Failed company directors ‘more likely to run risky personal debt’
A director with a dodgy consumer credit history is almost three times more likely to be involved with multiple business failures than one with an unblemished record, research by credit bureau illion finds.
It said the findings confirmed a strong relationship between the personal credit behaviour of directors and the likelihood of their business failing, and why it was important for suppliers and customers to assess both.
“This strong relationship between consumer and commercial risk suggests that consumer credit information is an effective indicator of commercial risk, especially when limited relevant commercial behaviour is available,” it said.
Illion general manager of commercial risk Tony Meredith said high-risk directors might put saving their business ahead of servicing personal credit.
“The true risk of the business may be initially uncovered from their overdue personal credit when say, mortgage repayments are missed, credit cards limits are maxed out and consumer loans are taken out to prop up the business if business credit dries-up,” he said.
“Commercial lenders, suppliers and creditors to SME businesses and consumer lenders to the self-employed should consider both the commercial behaviour of the business and the consumer behaviour of its directors to get a clear understanding of the risks.”
The report found directors with a high risk of consumer credit default were almost twice as likely to be connected to a business that failed and close to three times more likely to be connected to multiple business failures compared with directors with an unblemished credit history.
At the same time, directors who ran a business that previously failed were 60 per cent more likely to now operate a business with a high risk of collapse.
Directors involved with food services such as cafes, delis, restaurants and take-away outlets were the most likely group to hold personal credit cards, loans or home loans at high risk of default.
The analysis showed 9 per cent of food businesses were controlled by directors with a high risk of defaulting on their personal credit, substantially higher than all other sectors.
In construction and transport the figure was less than 6 per cent while in retail and professional services it was 5 per cent.
Young businesses – less than three years old – also had a much larger proportion of high-risk directors at 14 per cent in construction, 15 per cent in food services and 18 per cent in transport.
“Young businesses may be controlled by directors with less personal wealth, where personal borrowings may need to be used to fund business activities, where directors are less able to draw on the business’s profits to fund both their personal lifestyle and to reinvest in the business, and where their inexperience alone places the business at a higher risk,” Mr Meredith said.
“Similarly, the inexperienced director may have a propensity to use available credit for funding their personal lifestyle when cash flows from their business activities are tight.”

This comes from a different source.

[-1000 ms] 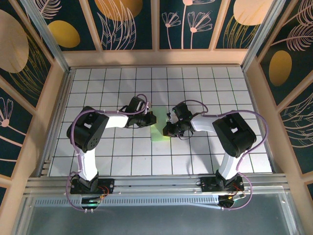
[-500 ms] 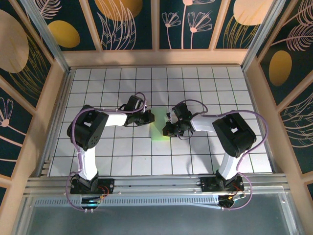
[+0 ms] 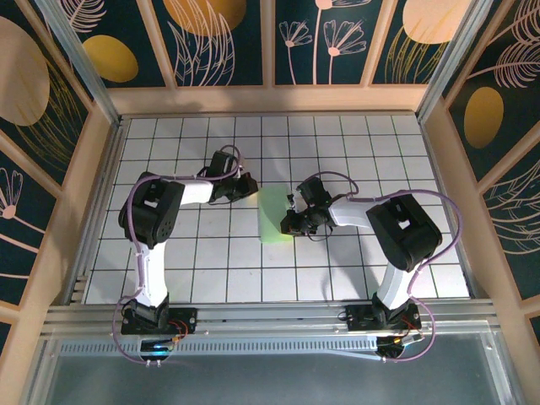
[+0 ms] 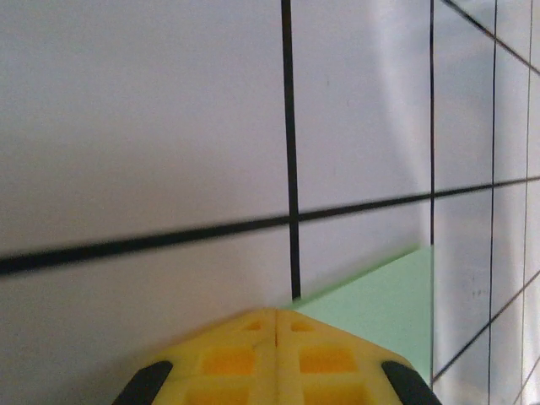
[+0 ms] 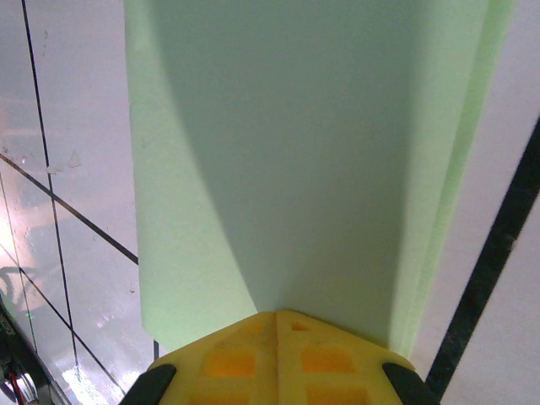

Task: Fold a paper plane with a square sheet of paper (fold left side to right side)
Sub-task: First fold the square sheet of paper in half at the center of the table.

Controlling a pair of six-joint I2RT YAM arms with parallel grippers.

“Our research suggests that this director risk initially shows up in the business’s operational activities on some occasions and in the director’s personal profile on other occasions. When it is the latter, the director’s personal risk offers vital insight into the risk of the business.”
He said the findings “strongly suggested” that financial risk was pervasive, affecting both business viability and an individual’s personal credit standing.

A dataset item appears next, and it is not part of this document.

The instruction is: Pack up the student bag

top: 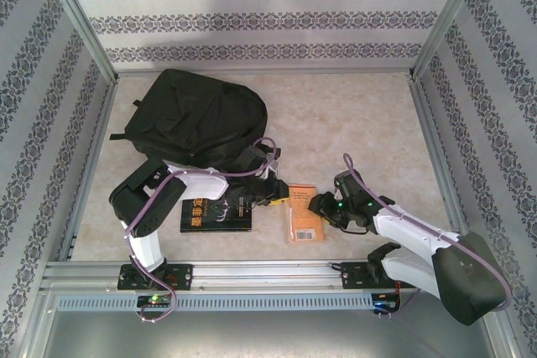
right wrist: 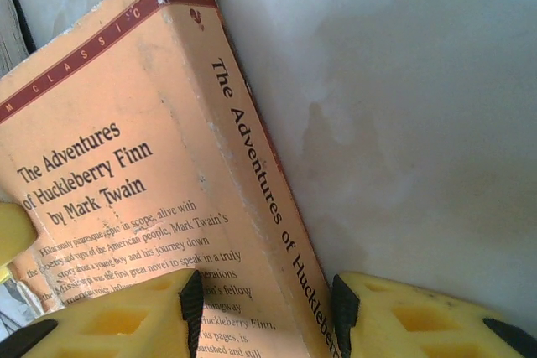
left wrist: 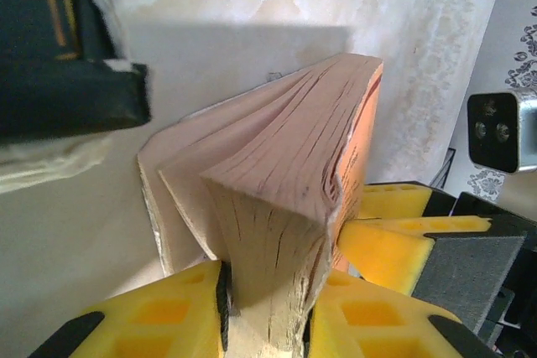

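The left gripper (left wrist: 267, 329) is clamped on the fore-edge of the paperback (left wrist: 294, 165). Its yellow pads squeeze the page block so that the leaves bow and fan above them, and a few lower leaves sag away towards the table (top: 361, 123). Opposite it, the right gripper (right wrist: 267, 312) straddles the spine of the same book, one pad on the back-cover side and one on the far side of the spine. The pads sit very close, but I cannot tell whether they are pressing.

This opposed hold looks deliberate. A thin, floppy book lying flat offers little to pinch, so taking the page edge and the spine at once probably lets the pair tip it up and keep it from splaying open in transit.

Just to the left of the left gripper, touching neither jaw, a black book (top: 216, 214) lies flat.

The left forearm runs leftward from its gripper to a raised elbow above the base, with the wrist turned in so the fingers point towards the right arm. The right forearm slopes back to the right and towards the near edge, down to its shoulder, with the wrist bent low over the table.

The student bag (top: 197, 119) lies beyond the left gripper and to its left, close behind that forearm. I cannot make out an opening on it, so I judge that packing has barely started.
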You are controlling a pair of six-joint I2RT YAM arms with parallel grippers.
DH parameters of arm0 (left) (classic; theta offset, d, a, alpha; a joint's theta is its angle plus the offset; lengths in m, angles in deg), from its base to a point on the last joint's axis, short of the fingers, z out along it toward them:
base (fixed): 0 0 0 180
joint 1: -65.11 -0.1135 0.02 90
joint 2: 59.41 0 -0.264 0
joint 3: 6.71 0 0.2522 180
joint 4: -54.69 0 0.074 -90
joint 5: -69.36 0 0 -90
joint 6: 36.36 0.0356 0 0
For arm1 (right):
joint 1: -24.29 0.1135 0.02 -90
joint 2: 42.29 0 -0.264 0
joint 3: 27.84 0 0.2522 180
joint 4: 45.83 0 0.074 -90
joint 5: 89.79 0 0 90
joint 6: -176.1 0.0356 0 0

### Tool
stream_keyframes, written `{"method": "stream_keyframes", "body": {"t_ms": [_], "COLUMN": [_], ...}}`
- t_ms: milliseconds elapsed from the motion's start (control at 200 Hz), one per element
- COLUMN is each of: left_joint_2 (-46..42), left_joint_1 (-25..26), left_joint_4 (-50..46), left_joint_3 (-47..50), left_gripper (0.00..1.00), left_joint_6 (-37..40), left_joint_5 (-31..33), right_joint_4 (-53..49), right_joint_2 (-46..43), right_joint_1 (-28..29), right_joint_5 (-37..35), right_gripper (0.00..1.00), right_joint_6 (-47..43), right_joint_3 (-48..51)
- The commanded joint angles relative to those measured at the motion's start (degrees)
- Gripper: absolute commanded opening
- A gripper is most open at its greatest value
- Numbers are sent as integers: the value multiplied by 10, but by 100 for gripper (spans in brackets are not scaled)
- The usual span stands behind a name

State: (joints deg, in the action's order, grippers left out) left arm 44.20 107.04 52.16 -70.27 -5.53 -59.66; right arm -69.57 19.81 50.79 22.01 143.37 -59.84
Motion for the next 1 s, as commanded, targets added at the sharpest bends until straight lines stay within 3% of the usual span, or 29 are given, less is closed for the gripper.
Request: {"method": "stream_keyframes", "body": {"t_ms": [0,85,240,510,545,595,809,994], "left_joint_2": [5,-4,-36,-127,-143,-167,-260,-283], "left_joint_1": [20,20,18,4,2,0,-13,-14], "left_joint_4": [-13,-33,-73,-79,-71,-66,-75,-63], "left_joint_3": [-42,-46,-55,-47,-43,-38,-27,-30], "left_gripper": [30,15,0,0,0,0,0,0], "left_joint_6": [27,41,73,88,84,82,74,65], "left_joint_5": [-24,-13,0,-6,-10,-12,-11,-23], "right_joint_4": [66,36,-43,-134,-138,-139,14,115], "right_joint_2": [35,22,-46,-179,-196,-218,-322,-334], "right_joint_1": [20,20,16,-15,-18,-26,-44,-41], "right_joint_5": [37,23,-15,-21,-17,-1,161,229], "right_gripper": [46,47,51,80,91,98,97,84], "right_joint_6": [-4,-13,-32,-83,-82,-88,-59,-7], "right_joint_3": [12,3,-11,-58,-59,-61,-36,-39]}}
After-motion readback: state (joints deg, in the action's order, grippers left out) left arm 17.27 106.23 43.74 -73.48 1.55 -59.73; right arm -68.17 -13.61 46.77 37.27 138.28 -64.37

“While the business’s viability will impact on the personal wellbeing of its directors, we have also seen that the opposite is also true: that struggling businesses can be controlled by directors that struggle to manage their personal finances,” he added.
“Suppliers and creditors would benefit from knowing a director’s personal credit behaviour when limited information is available on a business.
“In addition, where the consumer behaviour pre-dates a business’s problems, visibility to this consumer behaviour would become essential if needing to manage exposure to this risk. This is especially important in the SME sector, where the business’s performance is generally just a veneer to the director’s underlying risk.”
The illion research relied on anonymised credit information from its database of 8 million commercial entities and 20 million Australians.